But then bureaucracies do not work that way and seemingly will behave like a computer does when you input a wrong command when tasked with ensuring everyone is given equitable compensation.
That’s, however, just one part of the problem going forward. The discourse going forward is going to focus disproportionately on what exactly caused or triggered the stampede. The administration is going to go after the men who were responsible for the scuffle that is said to have triggered the stampede – those who tried to merge into the queue, angering those who were already in the queue. There will (and should) be questions asked of the panchayat for allowing stalls to be set up along an already narrow stretch that gets crowded every year, and the dhonds – the devotees who fast for five days ahead of the ritualistic bathing in the temple pond and later walk on live coals on the final day of the zatra – will be blamed for being unruly, not maintaining queues, etc.
But such a blame game misses an obvious point -- that the arrangements at the scene and crowd control measures were sorely lacking to a point that sooner or later such a tragedy would occur.
You know how inhabitants of a residential colony fight with each other over who is using more water and who should pay for the tanker when the real problem is the failure of the government to provide an adequate supply of drinking water? What played out at Shirgao on Saturday was something similar. Two groups (possibly more) fighting over a limited resource -- the resource in this case being the time available until one gets to enter the temple and the homkund (fire pit) when in reality both groups should have been coming together to fight against the government for failing to ensure there was enough time (and space) for everyone to go around.
Multiple people I’ve spoken to have told me that poor crowd management was the root cause of the problem -- from a lack of coordination between the police and the temple committee, which meant the cops on site didn’t know who would be entering from which direction and heading out towards which direction. In addition, the presence of curious onlookers occupying crucial bottleneck points like doorways to ‘observe’ what is going on only added to the problem.
One mustn’t forget that the state government had sought to declare the Shirgao zatra as a state festival and also has been promoting it as a tourist attraction -- something that draws even more crowds down the narrow lanes of the village. And who in their right mind thought it was OK to have the same route both for entry and exit from the temple complex? Even the most basic crowd managers -- those village handymen who take it upon themselves to direct people to and from a village cemetery at a funeral -- know that crowds move much faster when there’s a separate entrance and a separate exit.

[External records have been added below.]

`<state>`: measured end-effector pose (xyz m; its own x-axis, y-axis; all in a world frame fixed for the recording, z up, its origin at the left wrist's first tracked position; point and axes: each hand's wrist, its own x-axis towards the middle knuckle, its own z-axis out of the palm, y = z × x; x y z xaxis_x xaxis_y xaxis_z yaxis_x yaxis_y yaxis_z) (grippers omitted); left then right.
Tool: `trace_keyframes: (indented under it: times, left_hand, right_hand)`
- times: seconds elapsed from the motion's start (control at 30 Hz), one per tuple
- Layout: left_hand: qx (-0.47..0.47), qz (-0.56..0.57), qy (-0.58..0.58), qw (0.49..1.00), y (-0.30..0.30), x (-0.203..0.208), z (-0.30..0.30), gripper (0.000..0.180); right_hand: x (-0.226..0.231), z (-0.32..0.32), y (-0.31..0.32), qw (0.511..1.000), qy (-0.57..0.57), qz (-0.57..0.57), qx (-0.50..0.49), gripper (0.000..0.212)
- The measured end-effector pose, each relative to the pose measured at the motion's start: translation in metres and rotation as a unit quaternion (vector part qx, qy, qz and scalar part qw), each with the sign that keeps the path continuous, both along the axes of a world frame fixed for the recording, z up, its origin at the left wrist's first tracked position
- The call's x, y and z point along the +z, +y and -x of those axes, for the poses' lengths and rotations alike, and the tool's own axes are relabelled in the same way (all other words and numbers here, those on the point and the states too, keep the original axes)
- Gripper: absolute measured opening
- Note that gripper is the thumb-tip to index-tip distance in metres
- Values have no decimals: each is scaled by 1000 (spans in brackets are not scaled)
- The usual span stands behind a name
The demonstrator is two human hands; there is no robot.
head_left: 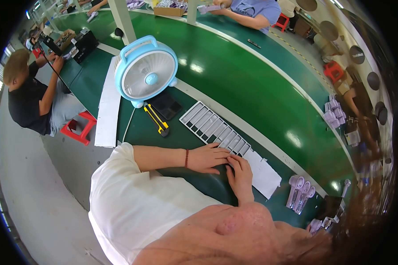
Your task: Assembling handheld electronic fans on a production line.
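My left hand (204, 159), with a dark red bracelet at the wrist, lies flat with its fingers stretched to the right. Its fingertips meet those of my right hand (240, 175), whose fingers are loosely spread and point away from me. Neither hand holds anything that I can see. Both are by the near right end of a white slotted rack (211, 125), divided into several narrow compartments; the fingers hide part of its edge. Touching the rack's right end is a white sheet (262, 171), close to my right hand.
A blue fan (148, 73) stands beyond a yellow-and-black utility knife (157, 120) and a flat black tray (165, 106). A white board (108, 110) lies left. Lilac handheld parts (301, 192) sit right. Past a pale rail runs a green belt (252, 88). Other people sit nearby.
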<state>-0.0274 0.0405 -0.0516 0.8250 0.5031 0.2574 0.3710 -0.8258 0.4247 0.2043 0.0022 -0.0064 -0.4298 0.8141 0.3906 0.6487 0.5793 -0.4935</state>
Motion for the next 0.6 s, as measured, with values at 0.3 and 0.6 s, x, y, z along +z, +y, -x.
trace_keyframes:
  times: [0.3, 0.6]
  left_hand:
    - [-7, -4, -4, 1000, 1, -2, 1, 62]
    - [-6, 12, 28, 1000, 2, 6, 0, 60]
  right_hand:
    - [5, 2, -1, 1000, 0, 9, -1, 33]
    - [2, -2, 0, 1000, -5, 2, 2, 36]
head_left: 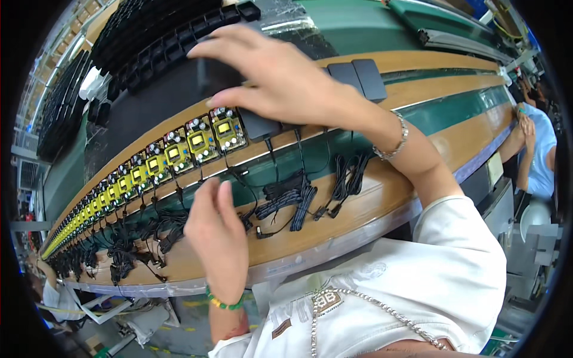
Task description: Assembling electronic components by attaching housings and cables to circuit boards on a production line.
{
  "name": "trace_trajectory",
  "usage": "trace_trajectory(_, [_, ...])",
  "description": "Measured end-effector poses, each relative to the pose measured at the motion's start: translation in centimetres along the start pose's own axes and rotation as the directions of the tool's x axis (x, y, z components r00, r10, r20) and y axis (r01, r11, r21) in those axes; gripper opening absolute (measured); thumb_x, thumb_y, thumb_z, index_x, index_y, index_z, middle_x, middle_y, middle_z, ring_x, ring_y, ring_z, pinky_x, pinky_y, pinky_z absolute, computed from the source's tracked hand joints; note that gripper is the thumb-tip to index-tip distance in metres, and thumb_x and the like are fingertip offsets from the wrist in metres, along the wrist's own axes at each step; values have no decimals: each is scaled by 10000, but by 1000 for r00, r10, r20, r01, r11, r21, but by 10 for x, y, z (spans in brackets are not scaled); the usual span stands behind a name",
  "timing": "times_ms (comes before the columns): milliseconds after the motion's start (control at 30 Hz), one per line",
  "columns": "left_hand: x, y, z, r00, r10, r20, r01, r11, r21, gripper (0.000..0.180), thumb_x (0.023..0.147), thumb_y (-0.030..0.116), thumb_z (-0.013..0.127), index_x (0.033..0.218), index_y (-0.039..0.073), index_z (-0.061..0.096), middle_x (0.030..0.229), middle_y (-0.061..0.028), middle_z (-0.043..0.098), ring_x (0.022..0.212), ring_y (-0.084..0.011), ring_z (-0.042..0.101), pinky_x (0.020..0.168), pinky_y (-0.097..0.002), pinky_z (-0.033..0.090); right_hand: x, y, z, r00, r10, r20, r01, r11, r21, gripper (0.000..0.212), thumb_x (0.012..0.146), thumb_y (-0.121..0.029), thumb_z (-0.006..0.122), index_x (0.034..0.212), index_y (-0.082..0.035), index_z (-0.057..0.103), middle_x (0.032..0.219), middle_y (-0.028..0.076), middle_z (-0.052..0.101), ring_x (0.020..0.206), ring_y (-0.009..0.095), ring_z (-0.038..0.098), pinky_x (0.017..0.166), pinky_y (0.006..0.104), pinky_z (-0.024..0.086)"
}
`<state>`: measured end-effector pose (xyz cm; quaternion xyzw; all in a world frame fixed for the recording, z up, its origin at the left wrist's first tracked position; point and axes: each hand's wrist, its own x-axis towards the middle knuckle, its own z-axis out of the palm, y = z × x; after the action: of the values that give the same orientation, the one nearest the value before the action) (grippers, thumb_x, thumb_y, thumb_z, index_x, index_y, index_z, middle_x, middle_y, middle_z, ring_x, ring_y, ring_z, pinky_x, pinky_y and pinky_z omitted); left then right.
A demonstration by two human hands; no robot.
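Observation:
My right hand (280,77) reaches across the bench. Its thumb and fingers span a black plastic case part (219,79), blurred, above the near end of a row of circuit boards. The closest circuit board (227,128) carries a yellow transformer and lies just below my right thumb. Under my right palm is a black adapter case (258,124) with a cord running from it. My left hand (218,232) is raised over the cables, thumb and fingers loosely apart, with nothing visible between them. A black cable with a plug (240,173) lies just beyond its fingertips.
More closed black adapters (371,80) stand to the right on the wooden strip. Bundled black cords (349,176) lie along the bench's near side. Stacked black trays (149,36) rise at the far left. Another person (537,143) sits at the far right.

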<state>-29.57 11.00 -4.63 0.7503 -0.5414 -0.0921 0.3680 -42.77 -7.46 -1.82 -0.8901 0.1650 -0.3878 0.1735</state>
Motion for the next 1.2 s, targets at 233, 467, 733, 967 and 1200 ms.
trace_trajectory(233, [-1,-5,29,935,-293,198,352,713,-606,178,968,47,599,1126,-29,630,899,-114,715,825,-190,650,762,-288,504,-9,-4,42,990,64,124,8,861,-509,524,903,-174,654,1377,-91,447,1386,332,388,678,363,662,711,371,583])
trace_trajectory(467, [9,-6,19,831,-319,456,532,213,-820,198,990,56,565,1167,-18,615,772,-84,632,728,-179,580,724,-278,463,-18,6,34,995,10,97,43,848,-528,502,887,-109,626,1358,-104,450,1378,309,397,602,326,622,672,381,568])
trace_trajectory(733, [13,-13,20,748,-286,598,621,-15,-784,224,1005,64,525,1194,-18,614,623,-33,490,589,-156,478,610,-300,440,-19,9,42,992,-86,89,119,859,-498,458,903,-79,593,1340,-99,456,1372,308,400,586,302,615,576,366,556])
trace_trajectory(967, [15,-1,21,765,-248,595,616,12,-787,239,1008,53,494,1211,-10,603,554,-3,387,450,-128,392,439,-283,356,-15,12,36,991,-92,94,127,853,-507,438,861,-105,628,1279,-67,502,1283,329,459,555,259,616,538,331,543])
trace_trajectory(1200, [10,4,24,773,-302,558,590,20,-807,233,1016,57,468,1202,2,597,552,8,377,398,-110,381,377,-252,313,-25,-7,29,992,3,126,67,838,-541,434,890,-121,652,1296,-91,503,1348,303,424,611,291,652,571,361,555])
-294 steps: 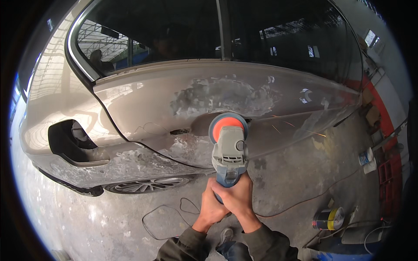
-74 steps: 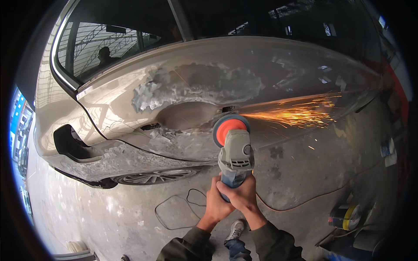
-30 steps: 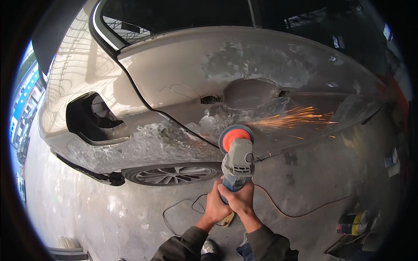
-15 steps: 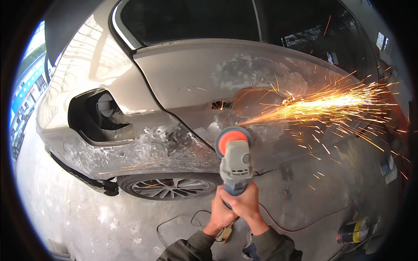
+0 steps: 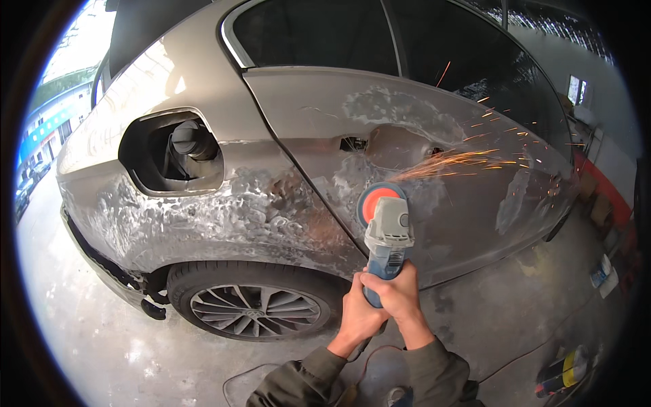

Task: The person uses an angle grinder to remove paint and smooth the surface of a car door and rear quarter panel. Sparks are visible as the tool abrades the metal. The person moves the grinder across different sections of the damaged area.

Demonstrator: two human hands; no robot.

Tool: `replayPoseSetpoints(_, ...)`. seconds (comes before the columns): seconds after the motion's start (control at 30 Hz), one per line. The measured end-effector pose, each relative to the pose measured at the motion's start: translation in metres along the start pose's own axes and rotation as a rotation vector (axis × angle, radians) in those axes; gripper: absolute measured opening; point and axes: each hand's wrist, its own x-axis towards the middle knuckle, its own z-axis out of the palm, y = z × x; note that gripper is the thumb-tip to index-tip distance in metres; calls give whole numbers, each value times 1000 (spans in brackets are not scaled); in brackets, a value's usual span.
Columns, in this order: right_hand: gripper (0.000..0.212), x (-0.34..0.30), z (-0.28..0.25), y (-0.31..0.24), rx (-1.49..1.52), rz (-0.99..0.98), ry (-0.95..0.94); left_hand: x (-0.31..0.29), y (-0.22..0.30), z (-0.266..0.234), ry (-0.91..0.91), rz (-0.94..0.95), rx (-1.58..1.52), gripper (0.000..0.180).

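Note:
Both my left hand and my right hand are closed round the blue rear body of an angle grinder with a grey head. Its orange-red disc is at the beige car door, just right of the gap to the rear side panel. Orange sparks stream from the disc to the upper right. Sanded silvery patches cover the panel and parts of the door. A dent with a hole where a handle would sit lies above the disc.
Left of the door gap is the uncovered fuel filler recess. The rear wheel stands below, beside a loose bumper edge. A cord crosses the concrete floor to a dark and yellow can at the right.
The spark stream has shrunk and dimmed. In the picture, the grinder and my hands sit slightly further right, and the view has shifted, showing more of the wheel. Both hands keep their hold.

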Motion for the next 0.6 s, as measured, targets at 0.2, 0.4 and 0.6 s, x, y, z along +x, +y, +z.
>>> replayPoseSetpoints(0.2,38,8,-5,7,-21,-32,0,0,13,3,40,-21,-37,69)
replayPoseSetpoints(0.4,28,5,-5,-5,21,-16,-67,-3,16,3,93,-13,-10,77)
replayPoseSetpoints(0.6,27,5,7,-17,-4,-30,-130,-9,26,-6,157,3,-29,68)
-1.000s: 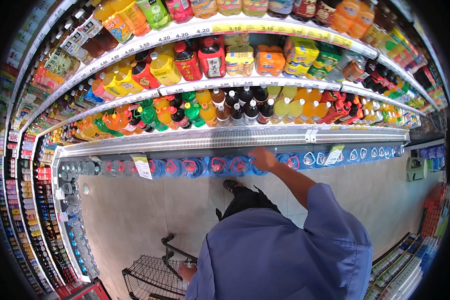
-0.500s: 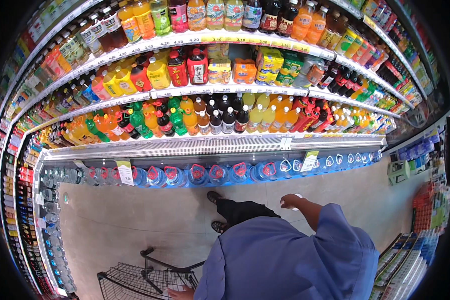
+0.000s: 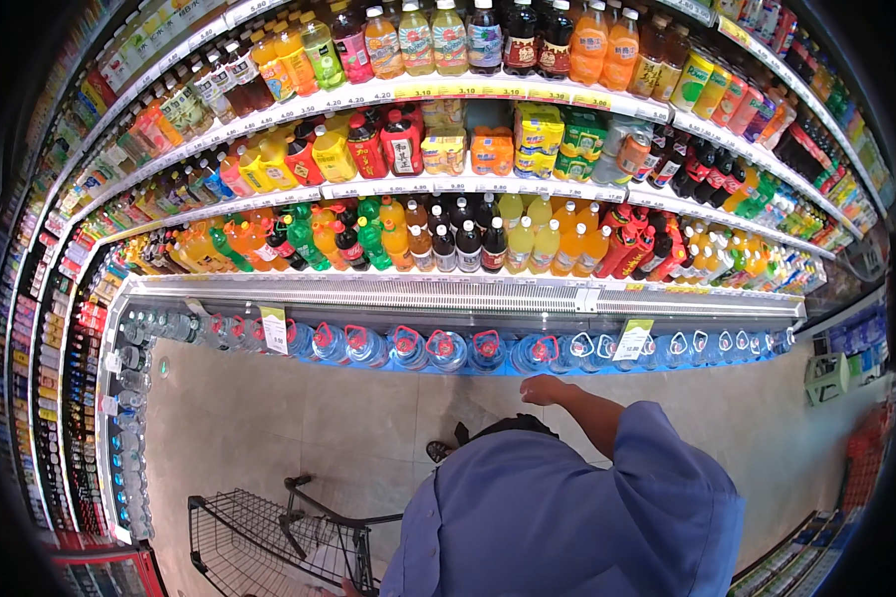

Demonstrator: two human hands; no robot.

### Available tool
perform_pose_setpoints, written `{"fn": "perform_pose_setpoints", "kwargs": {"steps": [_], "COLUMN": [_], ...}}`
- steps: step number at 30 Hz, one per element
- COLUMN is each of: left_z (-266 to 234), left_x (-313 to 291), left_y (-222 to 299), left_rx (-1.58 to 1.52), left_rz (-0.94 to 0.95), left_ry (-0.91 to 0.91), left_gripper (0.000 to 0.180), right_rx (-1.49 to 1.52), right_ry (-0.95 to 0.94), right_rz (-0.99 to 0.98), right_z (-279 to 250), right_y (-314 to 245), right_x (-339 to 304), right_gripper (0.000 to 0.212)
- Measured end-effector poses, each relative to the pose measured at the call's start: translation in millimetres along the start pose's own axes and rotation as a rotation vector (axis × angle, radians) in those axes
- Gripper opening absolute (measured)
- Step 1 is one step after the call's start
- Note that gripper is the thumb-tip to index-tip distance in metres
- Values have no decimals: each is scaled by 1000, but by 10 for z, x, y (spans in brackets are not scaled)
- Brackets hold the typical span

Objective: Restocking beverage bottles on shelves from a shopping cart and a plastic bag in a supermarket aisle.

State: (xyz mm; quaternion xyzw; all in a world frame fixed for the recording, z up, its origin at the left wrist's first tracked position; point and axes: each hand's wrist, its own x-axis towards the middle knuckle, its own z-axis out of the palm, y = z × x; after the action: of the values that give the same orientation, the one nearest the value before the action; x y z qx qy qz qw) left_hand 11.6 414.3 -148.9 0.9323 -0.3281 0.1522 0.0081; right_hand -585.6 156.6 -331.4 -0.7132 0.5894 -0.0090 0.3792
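Note:
My right hand reaches forward over the floor, just short of the row of large blue water bottles. Its fingers look loosely curled, and I see nothing in them. Only a sliver of my left hand shows at the lower edge, beside a black wire shopping cart. Its fingers are mostly cut off, so its grip is hidden. A pale, whitish thing lies by that hand, too unclear to name.
Ahead stands a long drinks shelf with several tiers of colourful bottles and multipacks. Price cards stand up along the water bottles. More shelving curves down the left side. A pale green stool stands at the right.
My right hand has moved forward and left, closer to the water bottles. My left hand has dropped mostly out of view. The shelves have shifted slightly right in the picture.

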Motion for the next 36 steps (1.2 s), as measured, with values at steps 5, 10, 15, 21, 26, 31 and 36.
{"fn": "perform_pose_setpoints", "kwargs": {"steps": [5,10,15,21,26,31,36], "left_z": [-154,-997,-1157,-620,-694,-644,-730], "left_x": [-456,-805,-1286,-1290,-1158,-1125,-1310], "left_y": [-327,135,143,-369,-222,-27,139], "left_rx": [-202,-315,-414,-88,-63,-20,-10], "left_rz": [161,2,48,46,-24,13,41], "left_ry": [-392,-571,-565,-308,-487,-319,-285], "left_gripper": [57,56,68,57,53,51,47], "right_rx": [5,-88,33,75,-82,-145,-91], "right_ry": [-4,-209,-293,-141,-81,-234,-81], "right_rz": [-109,8,350,264,85,-60,-11], "right_z": [-22,385,302,401,712,560,400], "right_y": [432,1450,1829,2021,2114,1644,1553], "right_x": [-194,-805,-1456,-1628,-1668,-1960,-2523], "right_gripper": [33,30,29,29,28,31,31]}}
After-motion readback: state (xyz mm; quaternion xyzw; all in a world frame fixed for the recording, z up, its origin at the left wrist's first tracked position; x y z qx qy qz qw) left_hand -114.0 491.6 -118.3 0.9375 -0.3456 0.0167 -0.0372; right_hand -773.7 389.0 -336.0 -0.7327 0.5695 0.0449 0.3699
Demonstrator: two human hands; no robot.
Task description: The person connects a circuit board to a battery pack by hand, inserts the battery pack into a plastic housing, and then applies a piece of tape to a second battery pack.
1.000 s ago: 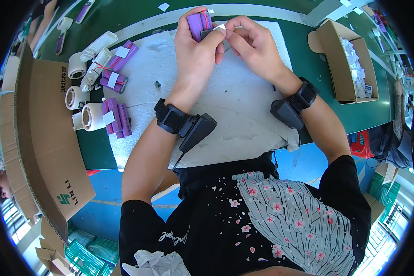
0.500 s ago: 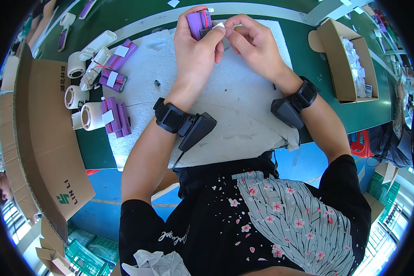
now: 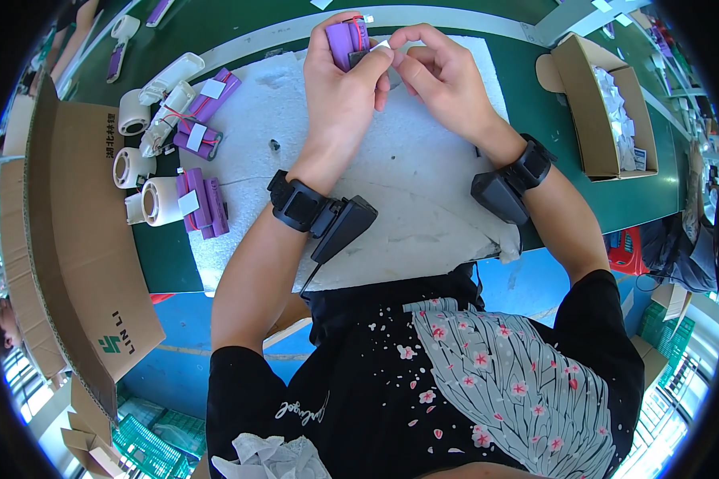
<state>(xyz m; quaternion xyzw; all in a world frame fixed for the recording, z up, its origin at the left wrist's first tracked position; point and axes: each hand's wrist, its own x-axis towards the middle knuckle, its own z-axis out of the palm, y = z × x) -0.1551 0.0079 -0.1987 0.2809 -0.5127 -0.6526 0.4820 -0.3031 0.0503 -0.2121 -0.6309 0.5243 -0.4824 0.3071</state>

How is it that for a festival in which lakhs of people attend, such a crowd flow plan was approved? Don’t expect that you will find answers to these questions, much less accountability from an administration that until Friday was celebrating the deployment of policemen and the arrangements they had made.
Hopefully lessons will be learnt; if not by the government, then at least by the people who should by now know, that they only have to look after themselves and that no one -- least of all those in government can be trusted to have their back.
Farewell suspended
This was also a week in which many across the state were looking forward to the long-awaited retirement of Chief Town Planner (Planning) Rajesh Naik -- the same guy against whom a large protest was held in August last year demanding his removal.
It was, however, not to be. On April 30, barely hours before he would leave his office for the final time, and with a farewell party at the Novotel Resort at Patto all planned, the government of Goa Vigilance Department issued an order placing him under suspension.
There are various orders of the Supreme Court and other courts that it is now a “well settled position of law that an employee shall not be suspended at the verge of his retirement and that the disciplinary proceedings, if any to be initiated and completed on a war-footing basis, if an irregularity or lapse came to the notice of the Department within three months prior to retirement, the impugned orders are liable to be set aside.”
What this means in Naik’s case remains to be seen. But as per the official order, his suspension was on account of “disciplinary proceedings” being “contemplated” against him.
While it is not clear what these disciplinary proceedings are, recent hearings in the High Court might help throw some light on it.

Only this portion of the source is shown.